About this exercise> Lines from the entries below that hold "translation" form the answer; copy all of them.

(Exercise inputs)

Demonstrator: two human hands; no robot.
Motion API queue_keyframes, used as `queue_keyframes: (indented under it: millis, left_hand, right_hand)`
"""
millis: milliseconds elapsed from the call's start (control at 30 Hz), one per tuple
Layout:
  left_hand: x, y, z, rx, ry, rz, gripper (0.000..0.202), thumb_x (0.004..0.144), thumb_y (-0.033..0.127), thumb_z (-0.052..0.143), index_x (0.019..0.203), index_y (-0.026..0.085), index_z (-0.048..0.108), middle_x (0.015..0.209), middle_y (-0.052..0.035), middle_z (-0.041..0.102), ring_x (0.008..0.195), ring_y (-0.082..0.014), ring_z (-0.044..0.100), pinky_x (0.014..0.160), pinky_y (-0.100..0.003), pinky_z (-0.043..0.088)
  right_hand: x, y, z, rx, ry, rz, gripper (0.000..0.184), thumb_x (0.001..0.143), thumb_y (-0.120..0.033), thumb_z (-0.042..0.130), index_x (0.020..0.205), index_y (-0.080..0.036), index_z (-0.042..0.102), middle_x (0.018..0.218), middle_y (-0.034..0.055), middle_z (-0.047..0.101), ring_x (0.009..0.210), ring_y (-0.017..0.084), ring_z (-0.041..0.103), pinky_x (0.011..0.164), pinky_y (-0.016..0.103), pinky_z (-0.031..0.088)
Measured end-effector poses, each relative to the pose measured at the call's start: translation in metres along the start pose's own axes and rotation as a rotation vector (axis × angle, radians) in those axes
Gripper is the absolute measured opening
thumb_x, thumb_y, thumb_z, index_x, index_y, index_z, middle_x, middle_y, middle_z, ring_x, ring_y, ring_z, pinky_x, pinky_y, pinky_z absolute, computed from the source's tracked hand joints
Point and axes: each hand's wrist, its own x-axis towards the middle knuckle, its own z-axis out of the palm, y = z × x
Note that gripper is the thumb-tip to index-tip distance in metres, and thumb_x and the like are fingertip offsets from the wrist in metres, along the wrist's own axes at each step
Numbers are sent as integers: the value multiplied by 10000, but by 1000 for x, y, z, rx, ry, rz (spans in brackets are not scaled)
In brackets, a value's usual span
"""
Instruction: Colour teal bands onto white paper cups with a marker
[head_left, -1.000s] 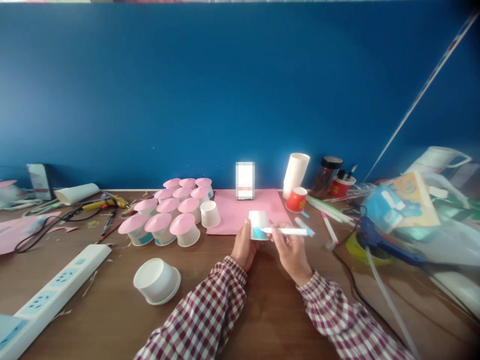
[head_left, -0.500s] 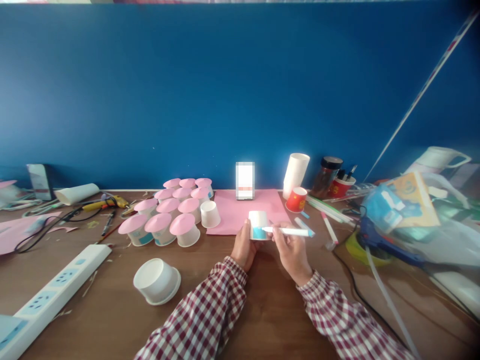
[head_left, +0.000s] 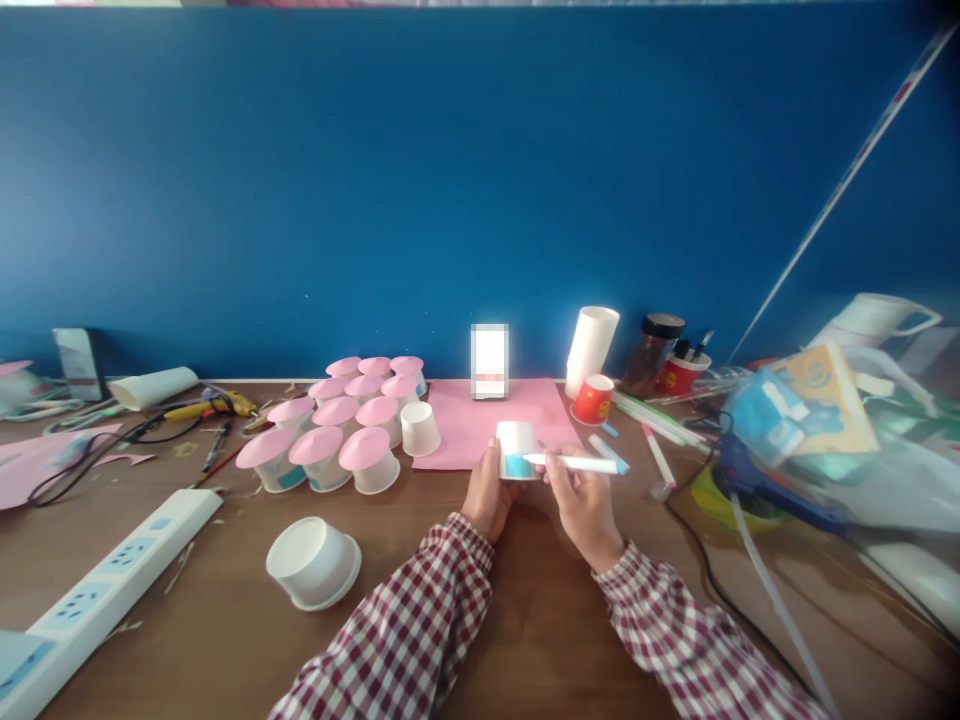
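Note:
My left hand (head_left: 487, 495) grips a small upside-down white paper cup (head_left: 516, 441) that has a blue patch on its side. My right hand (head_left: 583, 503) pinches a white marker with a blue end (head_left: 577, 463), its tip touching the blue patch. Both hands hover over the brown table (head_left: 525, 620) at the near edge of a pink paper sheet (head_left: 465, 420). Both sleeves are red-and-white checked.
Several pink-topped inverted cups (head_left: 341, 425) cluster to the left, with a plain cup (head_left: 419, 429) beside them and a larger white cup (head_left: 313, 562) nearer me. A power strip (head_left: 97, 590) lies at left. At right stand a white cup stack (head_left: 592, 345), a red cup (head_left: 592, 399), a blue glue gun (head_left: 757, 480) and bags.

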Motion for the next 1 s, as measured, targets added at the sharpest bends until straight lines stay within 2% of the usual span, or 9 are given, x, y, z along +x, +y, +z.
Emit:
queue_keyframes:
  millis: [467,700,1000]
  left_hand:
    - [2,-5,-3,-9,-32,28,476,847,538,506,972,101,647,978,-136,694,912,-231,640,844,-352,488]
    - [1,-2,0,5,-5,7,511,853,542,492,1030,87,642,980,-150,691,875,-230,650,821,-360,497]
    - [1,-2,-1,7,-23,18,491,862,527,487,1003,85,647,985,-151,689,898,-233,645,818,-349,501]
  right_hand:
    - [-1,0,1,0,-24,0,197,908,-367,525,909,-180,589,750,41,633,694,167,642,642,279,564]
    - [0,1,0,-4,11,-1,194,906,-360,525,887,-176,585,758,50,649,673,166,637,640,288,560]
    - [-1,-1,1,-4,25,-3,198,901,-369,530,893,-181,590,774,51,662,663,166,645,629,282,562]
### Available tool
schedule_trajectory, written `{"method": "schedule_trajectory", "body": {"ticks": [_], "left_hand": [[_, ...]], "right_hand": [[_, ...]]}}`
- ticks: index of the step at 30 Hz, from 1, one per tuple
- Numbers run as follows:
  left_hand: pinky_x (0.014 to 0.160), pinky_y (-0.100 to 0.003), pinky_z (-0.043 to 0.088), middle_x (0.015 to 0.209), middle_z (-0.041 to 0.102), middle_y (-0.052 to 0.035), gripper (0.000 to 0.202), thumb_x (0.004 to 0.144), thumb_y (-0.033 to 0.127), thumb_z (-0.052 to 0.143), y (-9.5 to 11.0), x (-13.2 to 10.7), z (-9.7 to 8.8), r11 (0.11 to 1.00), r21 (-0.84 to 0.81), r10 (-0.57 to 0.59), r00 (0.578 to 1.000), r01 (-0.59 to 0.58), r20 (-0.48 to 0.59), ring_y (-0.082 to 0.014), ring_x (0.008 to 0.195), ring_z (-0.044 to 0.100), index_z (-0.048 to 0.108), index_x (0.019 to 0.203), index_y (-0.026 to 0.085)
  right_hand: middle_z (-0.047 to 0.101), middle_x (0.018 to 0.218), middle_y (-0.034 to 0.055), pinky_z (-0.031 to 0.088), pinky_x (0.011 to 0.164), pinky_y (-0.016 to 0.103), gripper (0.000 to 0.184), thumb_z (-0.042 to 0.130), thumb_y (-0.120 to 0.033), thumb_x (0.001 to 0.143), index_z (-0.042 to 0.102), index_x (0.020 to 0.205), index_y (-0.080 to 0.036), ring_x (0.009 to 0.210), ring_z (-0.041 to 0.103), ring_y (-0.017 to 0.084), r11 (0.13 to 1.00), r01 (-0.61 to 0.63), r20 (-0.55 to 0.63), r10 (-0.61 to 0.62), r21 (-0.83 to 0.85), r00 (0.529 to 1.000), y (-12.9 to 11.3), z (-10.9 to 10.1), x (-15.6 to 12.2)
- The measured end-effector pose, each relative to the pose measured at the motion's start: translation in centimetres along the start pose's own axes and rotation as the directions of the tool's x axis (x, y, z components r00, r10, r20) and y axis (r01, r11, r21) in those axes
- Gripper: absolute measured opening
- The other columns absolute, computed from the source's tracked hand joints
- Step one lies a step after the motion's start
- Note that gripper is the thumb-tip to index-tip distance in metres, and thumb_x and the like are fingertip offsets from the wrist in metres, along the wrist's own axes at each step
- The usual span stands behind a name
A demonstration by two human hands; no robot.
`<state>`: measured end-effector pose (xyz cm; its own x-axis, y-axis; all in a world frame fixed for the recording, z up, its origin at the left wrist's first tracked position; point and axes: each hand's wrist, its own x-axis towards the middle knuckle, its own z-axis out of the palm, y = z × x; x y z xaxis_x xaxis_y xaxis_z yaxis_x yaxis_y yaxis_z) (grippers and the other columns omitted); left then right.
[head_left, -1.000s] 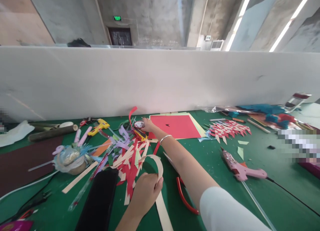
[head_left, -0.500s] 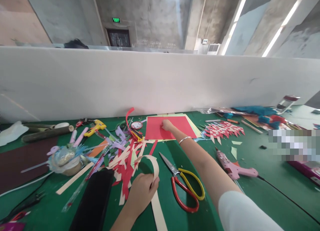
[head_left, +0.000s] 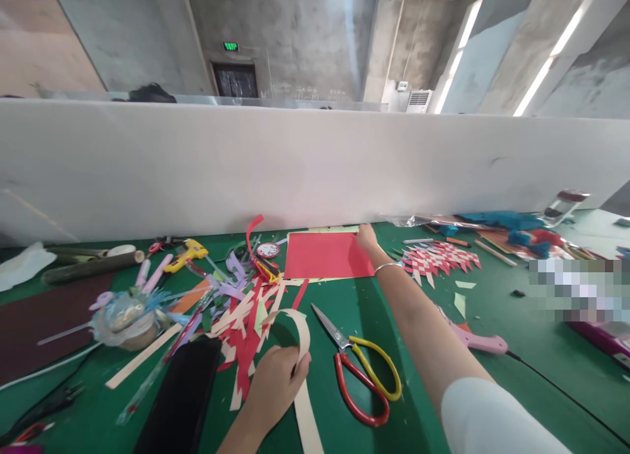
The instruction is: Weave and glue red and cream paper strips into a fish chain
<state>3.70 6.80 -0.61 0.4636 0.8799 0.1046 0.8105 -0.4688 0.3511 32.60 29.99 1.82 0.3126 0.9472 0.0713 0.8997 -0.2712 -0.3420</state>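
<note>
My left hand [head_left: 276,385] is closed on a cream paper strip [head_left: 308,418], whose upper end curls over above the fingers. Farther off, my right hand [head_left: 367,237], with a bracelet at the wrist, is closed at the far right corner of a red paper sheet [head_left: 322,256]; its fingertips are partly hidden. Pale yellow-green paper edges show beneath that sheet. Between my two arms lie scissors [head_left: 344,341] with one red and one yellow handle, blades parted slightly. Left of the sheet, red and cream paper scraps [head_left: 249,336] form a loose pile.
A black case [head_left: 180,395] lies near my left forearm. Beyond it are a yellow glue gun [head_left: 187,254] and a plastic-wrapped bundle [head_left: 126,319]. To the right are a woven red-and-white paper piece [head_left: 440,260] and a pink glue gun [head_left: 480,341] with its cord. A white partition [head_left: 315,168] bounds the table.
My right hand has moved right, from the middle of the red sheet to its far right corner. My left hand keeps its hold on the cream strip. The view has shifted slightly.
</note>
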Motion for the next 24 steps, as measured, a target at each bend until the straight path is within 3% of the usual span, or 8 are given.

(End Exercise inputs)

Answer below>
Measured end-effector poses, each relative to the pose measured at the call's start: translation in metres along the start pose's own axes and rotation as a rotation vector (axis × angle, radians) in those axes
- The measured end-effector pose, each relative to the pose measured at the motion's start: translation in centimetres along the start pose's own axes and rotation as the directions of the tool's x axis (x, y, z components r00, r10, r20) and y axis (r01, r11, r21) in those axes

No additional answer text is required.